» Task to complete: Hand back, word for word, the lines from the one containing "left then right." to the end of the records, both included, and leave out pictures.

============================================================

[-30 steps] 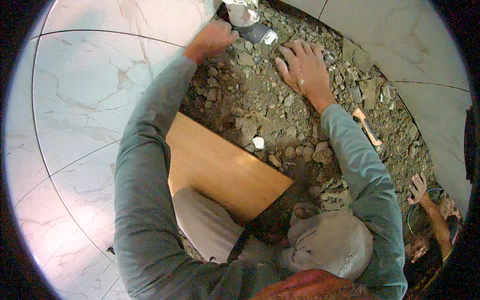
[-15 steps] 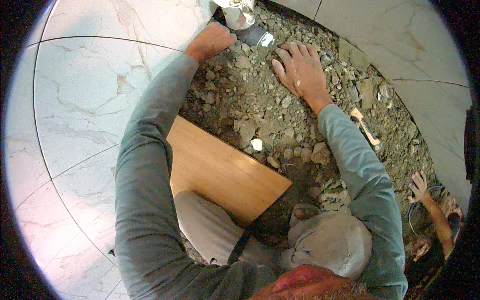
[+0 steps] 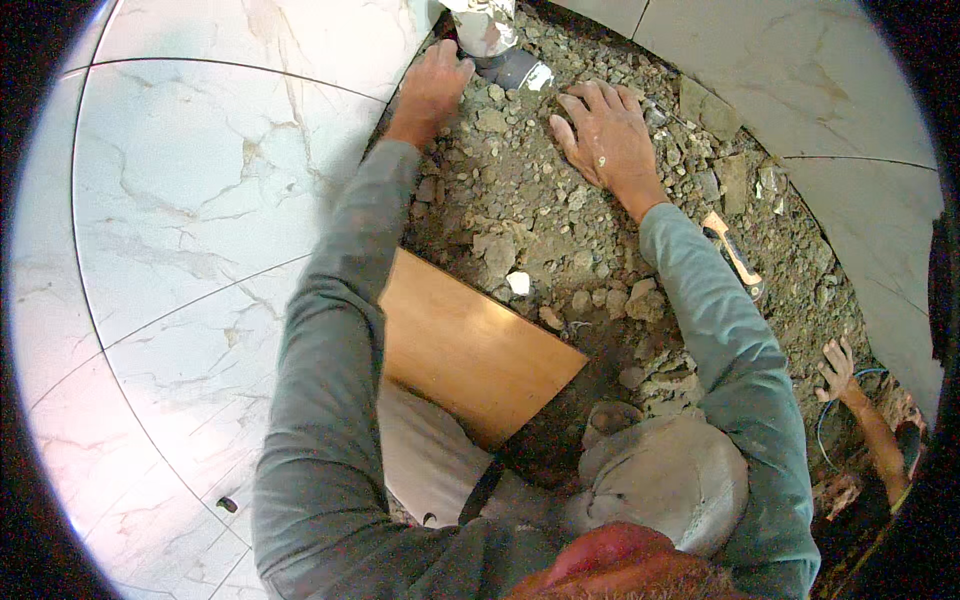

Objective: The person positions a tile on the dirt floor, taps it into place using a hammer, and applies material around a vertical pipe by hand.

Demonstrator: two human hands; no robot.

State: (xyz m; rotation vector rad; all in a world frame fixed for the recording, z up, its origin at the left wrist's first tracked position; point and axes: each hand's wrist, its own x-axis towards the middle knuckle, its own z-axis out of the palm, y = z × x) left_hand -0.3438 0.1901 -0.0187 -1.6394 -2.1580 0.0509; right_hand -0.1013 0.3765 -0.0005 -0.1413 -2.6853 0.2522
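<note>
While the right hand (image 3: 606, 142) lies spread on the rubble (image 3: 510, 190) at upper centre, seemingly as a prop and gripping nothing visible, the left hand (image 3: 434, 88) curls beside the dark pipe fitting (image 3: 510, 68) near the top; its fingertips are partly hidden, so I cannot tell what, if anything, it holds; the pale cylinder (image 3: 486, 32) is cut off above.

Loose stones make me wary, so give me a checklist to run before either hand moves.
1. Left hand holding the dark pipe piece: cannot tell; it is curled close beside it.
2. Right hand open: ok, fingers spread, palm down.
3. Rubble even: not ok, lumpy with loose stones.
4. Orange-and-black tool clear of both hands: ok, beside the right forearm.
5. Co-worker's hand clear: ok, far right.
</note>
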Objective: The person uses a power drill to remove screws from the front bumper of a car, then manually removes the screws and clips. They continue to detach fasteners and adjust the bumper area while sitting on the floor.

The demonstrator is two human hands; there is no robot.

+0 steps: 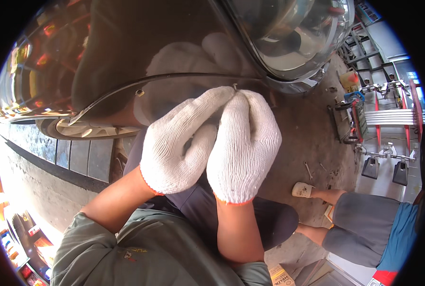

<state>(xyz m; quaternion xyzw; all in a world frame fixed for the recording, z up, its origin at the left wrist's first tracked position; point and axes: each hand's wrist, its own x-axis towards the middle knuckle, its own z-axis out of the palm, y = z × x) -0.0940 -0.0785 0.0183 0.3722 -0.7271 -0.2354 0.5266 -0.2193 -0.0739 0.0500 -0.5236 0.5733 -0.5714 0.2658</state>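
Note:
My left hand and my right hand, both in white knitted gloves with orange cuffs, meet at a small metal fastener on the glossy dark car body. The fingertips of both are closed round it; whether they grip it or only press on it is partly hidden by the gloves. A curved seam runs across the panel just above, with a small round hole to the left. A headlight sits at the upper right.
A wheel shows at left. On the concrete floor lie a wrench and a yellow box. Metal racks and equipment stand at right. Another person's legs in grey shorts and a sandal are at lower right.

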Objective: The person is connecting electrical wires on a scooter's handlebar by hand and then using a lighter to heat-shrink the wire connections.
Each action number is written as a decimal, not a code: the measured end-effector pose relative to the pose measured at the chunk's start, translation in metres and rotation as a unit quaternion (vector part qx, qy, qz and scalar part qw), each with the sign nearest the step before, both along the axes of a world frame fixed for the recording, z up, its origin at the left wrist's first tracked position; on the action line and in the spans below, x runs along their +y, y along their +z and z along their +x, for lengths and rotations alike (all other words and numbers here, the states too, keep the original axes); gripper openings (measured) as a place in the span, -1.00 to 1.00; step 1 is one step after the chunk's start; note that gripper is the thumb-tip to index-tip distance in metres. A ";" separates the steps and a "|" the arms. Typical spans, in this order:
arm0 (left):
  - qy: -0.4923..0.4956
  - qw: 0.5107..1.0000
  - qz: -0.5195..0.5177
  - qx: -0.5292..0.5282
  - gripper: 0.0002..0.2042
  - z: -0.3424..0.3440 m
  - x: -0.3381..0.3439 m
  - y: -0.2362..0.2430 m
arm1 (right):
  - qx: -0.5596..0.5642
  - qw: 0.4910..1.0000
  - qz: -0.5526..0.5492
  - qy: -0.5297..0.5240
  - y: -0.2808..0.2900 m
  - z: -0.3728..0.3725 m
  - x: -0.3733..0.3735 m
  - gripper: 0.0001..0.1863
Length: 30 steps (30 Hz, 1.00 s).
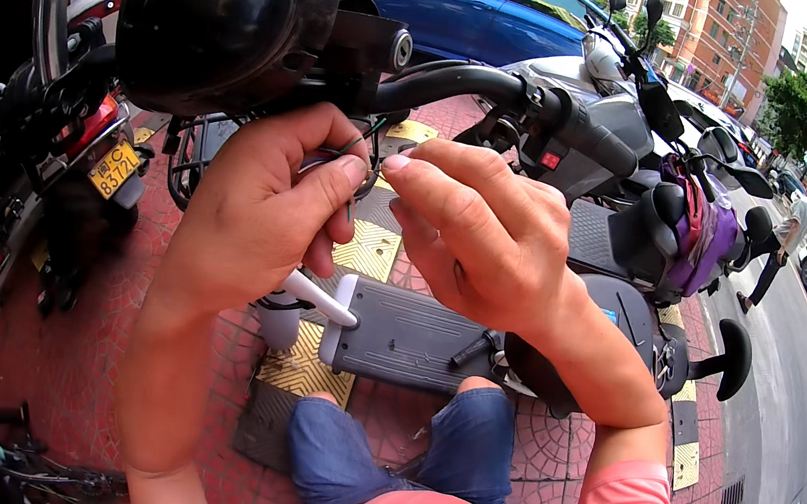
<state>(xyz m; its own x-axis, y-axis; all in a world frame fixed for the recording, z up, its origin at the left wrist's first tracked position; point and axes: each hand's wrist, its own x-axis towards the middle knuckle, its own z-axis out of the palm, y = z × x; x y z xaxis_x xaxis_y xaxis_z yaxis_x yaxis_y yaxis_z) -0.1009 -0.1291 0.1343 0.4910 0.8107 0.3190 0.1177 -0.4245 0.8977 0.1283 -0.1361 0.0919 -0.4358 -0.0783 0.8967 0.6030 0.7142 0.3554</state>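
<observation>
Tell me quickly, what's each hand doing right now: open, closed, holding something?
Left hand: closed, pinching thin wires.
Right hand: partly curled, close to the thin wires; whether it holds anything cannot be told.

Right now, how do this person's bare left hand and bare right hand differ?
The bare left hand pinches thin dark and green wires; whether the bare right hand grips anything is unclear.
The left hand's fingers curl in, while the right hand's index finger reaches out toward the left hand.
In view, the left hand appears below the glossy black rounded housing, the right hand below the curved black handlebar.
Both are raised, fingertips close together.
</observation>
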 end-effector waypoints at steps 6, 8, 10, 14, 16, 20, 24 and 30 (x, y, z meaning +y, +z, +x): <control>-0.030 0.999 -0.009 0.007 -0.85 -0.006 0.006 0.005 | -0.012 1.000 0.018 0.007 0.007 -0.005 0.023 -0.57; -0.037 0.999 -0.013 0.005 -0.85 -0.006 0.007 0.006 | -0.030 0.999 0.037 0.003 0.010 -0.004 0.024 -0.61; -0.035 0.999 -0.021 0.005 -0.86 -0.006 0.007 0.005 | -0.043 0.998 0.037 0.003 0.010 -0.001 0.024 -0.60; -0.034 0.999 -0.015 0.015 -0.87 -0.006 0.006 0.005 | -0.025 1.000 -0.003 0.010 0.013 -0.009 0.022 -0.78; -0.036 0.999 -0.010 0.015 -0.89 -0.005 0.008 0.001 | 0.038 0.991 -0.127 0.034 0.008 -0.017 0.018 -0.85; 0.050 0.989 0.132 0.041 -0.90 0.006 0.004 -0.010 | 0.297 0.665 -0.637 0.252 0.002 -0.029 0.012 -0.87; 0.084 0.960 0.259 0.070 -0.92 0.007 0.009 -0.022 | 0.329 0.493 -0.727 0.346 0.008 -0.022 0.009 -0.75; 0.024 0.998 0.054 0.015 -0.87 0.003 -0.001 0.000 | 0.161 0.914 -0.333 0.169 0.000 -0.017 0.008 -0.74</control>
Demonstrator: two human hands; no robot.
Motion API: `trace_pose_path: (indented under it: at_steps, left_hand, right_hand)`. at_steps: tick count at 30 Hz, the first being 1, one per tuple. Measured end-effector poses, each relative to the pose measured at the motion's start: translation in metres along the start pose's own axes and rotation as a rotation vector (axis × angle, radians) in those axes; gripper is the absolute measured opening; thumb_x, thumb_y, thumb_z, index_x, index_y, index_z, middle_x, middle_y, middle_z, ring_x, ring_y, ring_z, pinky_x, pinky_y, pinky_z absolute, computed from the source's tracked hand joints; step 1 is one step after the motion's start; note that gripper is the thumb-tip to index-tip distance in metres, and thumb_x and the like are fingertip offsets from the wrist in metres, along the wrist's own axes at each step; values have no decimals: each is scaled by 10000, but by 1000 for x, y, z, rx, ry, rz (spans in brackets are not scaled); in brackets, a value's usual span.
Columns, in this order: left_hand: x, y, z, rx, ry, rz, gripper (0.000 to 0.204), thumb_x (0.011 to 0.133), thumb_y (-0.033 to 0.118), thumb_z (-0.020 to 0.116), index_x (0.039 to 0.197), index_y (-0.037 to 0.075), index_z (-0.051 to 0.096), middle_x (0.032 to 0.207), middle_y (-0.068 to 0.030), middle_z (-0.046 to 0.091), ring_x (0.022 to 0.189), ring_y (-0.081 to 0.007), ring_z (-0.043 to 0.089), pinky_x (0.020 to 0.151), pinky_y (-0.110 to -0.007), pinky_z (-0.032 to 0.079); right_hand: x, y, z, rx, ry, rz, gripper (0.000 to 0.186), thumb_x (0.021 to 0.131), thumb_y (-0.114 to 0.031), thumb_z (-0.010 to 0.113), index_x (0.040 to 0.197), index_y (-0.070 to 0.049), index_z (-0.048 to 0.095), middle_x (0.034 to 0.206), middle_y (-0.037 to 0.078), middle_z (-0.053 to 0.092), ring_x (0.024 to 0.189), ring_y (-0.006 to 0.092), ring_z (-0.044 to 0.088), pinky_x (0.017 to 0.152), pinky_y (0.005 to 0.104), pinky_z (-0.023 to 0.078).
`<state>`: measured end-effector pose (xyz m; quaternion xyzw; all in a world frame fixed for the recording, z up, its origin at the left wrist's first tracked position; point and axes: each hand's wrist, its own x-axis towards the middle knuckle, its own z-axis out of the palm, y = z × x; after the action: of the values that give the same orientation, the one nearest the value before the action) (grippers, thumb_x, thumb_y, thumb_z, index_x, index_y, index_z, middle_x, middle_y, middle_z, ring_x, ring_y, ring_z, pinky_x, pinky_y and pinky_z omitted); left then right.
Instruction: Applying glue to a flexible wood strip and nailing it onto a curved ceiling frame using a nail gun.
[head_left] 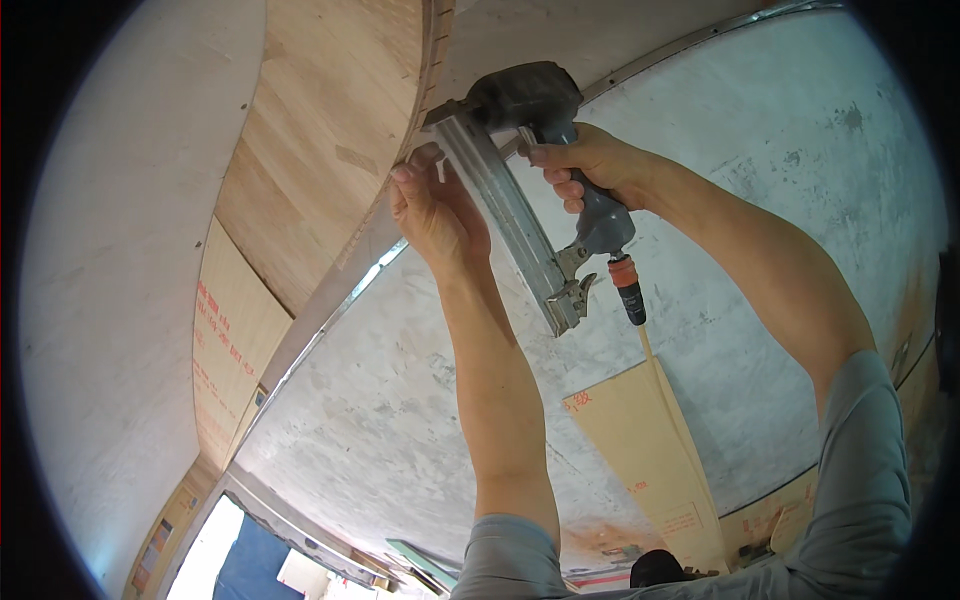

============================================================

» Written answer:
`<state>`: measured end-effector pose (xyz m; quaternion xyzw; all in a world frame fixed for the recording, z up, its origin at the left wrist's first tracked position; point and axes: each hand's wrist, its own x-axis towards the middle knuckle, its own z-axis out of the palm, y = z × x; after the action: of the values that give the same orientation, the one nearest the value before the action) (grippers, thumb_x, thumb_y, thumb_z, index_x, index_y, index_z, middle_x, middle_y, middle_z, ring_x, ring_y, ring_z, pinky_x, pinky_y and pinky_z omitted); left then right.
Instruction: Applying glue to a flexible wood strip and nailing it onto a curved ceiling frame using a nail gun.
[head_left] 

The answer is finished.